AIM OF THE EXERCISE: Which lines of the data hold the word "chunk"? Copy all of them.

DATA UNDER STUDY:
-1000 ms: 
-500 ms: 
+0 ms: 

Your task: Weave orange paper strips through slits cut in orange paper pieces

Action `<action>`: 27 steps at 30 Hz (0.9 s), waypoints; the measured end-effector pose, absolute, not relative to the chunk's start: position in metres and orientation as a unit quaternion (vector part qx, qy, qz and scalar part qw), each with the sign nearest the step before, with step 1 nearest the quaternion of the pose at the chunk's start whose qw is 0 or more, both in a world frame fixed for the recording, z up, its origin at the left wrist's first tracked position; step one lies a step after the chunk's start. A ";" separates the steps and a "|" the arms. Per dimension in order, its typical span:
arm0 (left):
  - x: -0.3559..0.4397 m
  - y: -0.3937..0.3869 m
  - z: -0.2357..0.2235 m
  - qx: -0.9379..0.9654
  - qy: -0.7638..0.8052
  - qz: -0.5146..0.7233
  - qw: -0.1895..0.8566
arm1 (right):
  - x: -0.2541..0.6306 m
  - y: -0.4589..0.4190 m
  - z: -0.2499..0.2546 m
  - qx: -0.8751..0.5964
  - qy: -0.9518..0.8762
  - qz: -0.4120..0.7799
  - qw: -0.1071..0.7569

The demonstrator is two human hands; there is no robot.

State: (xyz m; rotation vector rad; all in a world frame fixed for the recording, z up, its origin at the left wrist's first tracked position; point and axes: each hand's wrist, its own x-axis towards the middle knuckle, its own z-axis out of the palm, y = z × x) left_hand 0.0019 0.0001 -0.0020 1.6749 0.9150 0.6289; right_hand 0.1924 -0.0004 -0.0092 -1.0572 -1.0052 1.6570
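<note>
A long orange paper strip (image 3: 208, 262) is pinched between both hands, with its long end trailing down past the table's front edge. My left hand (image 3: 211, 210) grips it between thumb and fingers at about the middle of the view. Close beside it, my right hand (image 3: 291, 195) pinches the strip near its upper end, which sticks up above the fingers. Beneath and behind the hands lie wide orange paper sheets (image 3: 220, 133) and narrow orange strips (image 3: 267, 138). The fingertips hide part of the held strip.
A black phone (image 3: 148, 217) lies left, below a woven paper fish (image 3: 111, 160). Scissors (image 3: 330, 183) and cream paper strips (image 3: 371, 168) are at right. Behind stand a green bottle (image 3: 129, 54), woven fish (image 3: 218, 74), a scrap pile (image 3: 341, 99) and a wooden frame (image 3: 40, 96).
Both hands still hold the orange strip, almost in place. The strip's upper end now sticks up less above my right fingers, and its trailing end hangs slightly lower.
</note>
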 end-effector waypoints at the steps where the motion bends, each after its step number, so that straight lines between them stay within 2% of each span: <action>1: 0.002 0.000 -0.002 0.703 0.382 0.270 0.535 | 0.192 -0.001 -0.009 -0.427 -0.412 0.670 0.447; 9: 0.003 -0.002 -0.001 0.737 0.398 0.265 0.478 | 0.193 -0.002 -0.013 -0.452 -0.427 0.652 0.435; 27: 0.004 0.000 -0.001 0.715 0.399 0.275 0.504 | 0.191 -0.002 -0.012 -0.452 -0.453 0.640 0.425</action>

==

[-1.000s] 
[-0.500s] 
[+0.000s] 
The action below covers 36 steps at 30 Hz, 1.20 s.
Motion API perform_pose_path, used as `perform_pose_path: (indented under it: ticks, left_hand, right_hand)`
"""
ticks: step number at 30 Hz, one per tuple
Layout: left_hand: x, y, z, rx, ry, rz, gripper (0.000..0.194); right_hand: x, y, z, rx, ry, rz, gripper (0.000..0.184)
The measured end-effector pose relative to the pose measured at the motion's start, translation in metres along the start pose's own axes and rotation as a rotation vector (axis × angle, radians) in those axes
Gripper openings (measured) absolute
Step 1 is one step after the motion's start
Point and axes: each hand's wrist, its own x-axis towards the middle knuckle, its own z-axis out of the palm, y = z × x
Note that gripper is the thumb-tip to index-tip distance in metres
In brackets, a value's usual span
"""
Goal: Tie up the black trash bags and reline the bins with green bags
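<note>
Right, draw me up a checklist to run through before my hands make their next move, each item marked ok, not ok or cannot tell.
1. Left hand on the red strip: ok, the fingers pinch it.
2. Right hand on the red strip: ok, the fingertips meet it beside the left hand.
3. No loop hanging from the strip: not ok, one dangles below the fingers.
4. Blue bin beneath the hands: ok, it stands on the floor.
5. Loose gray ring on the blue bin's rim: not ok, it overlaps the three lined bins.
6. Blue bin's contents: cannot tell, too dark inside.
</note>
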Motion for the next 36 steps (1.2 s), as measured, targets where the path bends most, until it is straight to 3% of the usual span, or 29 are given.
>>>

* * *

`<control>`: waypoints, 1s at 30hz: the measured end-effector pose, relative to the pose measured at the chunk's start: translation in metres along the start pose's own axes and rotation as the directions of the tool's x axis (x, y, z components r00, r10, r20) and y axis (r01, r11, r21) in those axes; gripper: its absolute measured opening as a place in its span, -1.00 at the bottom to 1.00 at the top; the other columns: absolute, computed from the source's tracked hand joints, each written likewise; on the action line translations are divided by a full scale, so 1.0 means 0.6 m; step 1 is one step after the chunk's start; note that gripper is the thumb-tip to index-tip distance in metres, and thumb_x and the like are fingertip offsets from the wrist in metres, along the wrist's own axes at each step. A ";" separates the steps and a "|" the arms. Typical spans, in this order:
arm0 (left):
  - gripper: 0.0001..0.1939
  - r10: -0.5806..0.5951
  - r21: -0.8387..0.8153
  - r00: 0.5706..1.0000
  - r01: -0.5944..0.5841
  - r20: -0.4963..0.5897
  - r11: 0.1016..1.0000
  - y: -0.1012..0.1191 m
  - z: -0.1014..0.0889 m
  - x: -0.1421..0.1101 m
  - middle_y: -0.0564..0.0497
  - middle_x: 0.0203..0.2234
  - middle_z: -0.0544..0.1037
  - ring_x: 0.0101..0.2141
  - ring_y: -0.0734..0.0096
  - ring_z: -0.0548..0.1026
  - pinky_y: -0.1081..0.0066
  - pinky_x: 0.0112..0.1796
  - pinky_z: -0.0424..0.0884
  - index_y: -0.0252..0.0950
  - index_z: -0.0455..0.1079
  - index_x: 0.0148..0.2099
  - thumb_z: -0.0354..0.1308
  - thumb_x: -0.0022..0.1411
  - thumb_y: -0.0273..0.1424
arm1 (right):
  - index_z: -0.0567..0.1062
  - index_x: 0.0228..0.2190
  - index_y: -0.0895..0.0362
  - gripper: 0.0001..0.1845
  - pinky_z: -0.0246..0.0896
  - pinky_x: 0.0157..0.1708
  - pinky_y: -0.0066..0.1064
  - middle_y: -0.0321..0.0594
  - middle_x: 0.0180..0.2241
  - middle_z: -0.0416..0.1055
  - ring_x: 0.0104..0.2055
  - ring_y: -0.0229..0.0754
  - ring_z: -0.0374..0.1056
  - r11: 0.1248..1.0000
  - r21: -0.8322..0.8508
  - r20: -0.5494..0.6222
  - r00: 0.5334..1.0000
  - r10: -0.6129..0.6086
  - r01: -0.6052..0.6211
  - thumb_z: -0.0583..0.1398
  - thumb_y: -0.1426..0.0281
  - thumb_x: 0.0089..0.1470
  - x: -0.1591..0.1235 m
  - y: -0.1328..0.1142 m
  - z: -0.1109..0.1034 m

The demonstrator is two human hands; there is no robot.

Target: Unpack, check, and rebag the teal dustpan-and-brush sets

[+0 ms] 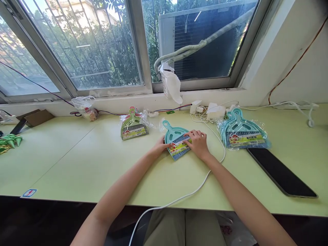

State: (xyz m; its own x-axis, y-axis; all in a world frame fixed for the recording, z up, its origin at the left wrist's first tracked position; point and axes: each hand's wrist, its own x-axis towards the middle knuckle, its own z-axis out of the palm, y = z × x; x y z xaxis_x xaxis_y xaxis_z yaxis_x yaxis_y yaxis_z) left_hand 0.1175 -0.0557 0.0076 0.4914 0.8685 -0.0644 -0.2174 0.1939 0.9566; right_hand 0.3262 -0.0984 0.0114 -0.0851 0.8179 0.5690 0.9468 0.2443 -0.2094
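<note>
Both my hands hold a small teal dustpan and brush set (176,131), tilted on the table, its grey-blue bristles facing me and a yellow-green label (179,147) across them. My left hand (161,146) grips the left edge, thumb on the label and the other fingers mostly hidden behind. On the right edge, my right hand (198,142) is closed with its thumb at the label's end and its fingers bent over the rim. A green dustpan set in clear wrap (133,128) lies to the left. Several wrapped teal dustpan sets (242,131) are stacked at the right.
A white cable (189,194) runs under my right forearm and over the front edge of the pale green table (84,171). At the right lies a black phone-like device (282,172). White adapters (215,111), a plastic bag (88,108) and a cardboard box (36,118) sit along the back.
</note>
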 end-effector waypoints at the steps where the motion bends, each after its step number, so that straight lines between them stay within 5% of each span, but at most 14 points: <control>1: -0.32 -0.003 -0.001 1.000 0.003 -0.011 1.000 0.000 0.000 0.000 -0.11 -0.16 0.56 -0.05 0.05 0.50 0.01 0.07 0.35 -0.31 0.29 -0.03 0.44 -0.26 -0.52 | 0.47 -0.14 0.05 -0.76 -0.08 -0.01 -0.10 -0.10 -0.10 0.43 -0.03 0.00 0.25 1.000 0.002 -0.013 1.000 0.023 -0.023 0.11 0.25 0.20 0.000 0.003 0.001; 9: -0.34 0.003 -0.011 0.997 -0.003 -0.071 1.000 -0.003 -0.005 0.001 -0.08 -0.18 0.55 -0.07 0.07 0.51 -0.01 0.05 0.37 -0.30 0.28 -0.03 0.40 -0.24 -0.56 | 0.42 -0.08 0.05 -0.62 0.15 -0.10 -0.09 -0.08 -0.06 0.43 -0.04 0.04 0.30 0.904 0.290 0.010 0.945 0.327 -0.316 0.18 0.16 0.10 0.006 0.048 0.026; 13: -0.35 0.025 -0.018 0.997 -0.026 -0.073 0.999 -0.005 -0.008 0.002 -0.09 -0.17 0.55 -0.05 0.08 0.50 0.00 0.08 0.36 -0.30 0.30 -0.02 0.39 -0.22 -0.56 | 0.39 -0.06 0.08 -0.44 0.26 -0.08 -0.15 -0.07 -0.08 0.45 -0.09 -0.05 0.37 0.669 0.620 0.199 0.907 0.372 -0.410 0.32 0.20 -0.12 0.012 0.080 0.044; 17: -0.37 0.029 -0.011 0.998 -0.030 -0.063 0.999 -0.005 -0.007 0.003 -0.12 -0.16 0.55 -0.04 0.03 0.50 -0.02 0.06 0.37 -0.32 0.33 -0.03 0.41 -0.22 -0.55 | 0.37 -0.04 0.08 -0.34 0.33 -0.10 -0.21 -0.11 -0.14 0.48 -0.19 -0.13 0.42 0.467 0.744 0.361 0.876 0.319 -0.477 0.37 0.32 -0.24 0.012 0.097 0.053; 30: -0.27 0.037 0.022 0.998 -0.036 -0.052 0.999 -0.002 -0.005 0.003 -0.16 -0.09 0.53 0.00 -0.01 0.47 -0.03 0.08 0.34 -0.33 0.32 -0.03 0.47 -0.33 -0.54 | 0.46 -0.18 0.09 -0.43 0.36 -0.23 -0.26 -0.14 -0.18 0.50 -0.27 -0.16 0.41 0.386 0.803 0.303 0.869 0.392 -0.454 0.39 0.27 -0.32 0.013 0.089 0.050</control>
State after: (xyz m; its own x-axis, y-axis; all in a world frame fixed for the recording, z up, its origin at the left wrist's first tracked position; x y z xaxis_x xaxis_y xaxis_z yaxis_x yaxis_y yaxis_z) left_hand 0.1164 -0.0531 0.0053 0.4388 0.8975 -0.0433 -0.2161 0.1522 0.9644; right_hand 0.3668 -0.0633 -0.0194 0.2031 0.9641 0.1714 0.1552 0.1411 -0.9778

EXERCISE RESPONSE:
Action `<action>`: 27 steps at 30 Hz (0.9 s), waypoints; the measured end-effector pose, absolute, not relative to the chunk's start: position in metres and orientation as a unit quaternion (vector part qx, qy, qz and scalar part qw), each with the sign nearest the step before, with step 1 nearest the quaternion of the pose at the chunk's start whose qw is 0 or more, both in a world frame fixed for the recording, z up, its origin at the left wrist's first tracked position; step one lies a step after the chunk's start. A ";" separates the steps and a "|" the arms. Per dimension in order, its typical span:
`<control>`: waypoints, 1s at 30hz: the measured end-effector pose, relative to the pose measured at the chunk's start: translation in metres along the start pose's own axes and rotation as the directions of the tool's x axis (x, y, z components r00, r10, r20) and y axis (r01, r11, r21) in those axes; gripper: its absolute measured opening as a place in its span, -1.00 at the bottom to 1.00 at the top; the other columns: absolute, computed from the source's tracked hand joints, each written likewise; on the action line translations are divided by a full scale, so 1.0 means 0.6 m; step 1 is one step after the chunk's start; note that gripper is the thumb-tip to index-tip distance in metres, and thumb_x and the like are fingertip offsets from the wrist in metres, along the wrist's own axes at each step. A ";" separates the steps and a "|" the arms. Typical spans, in this order:

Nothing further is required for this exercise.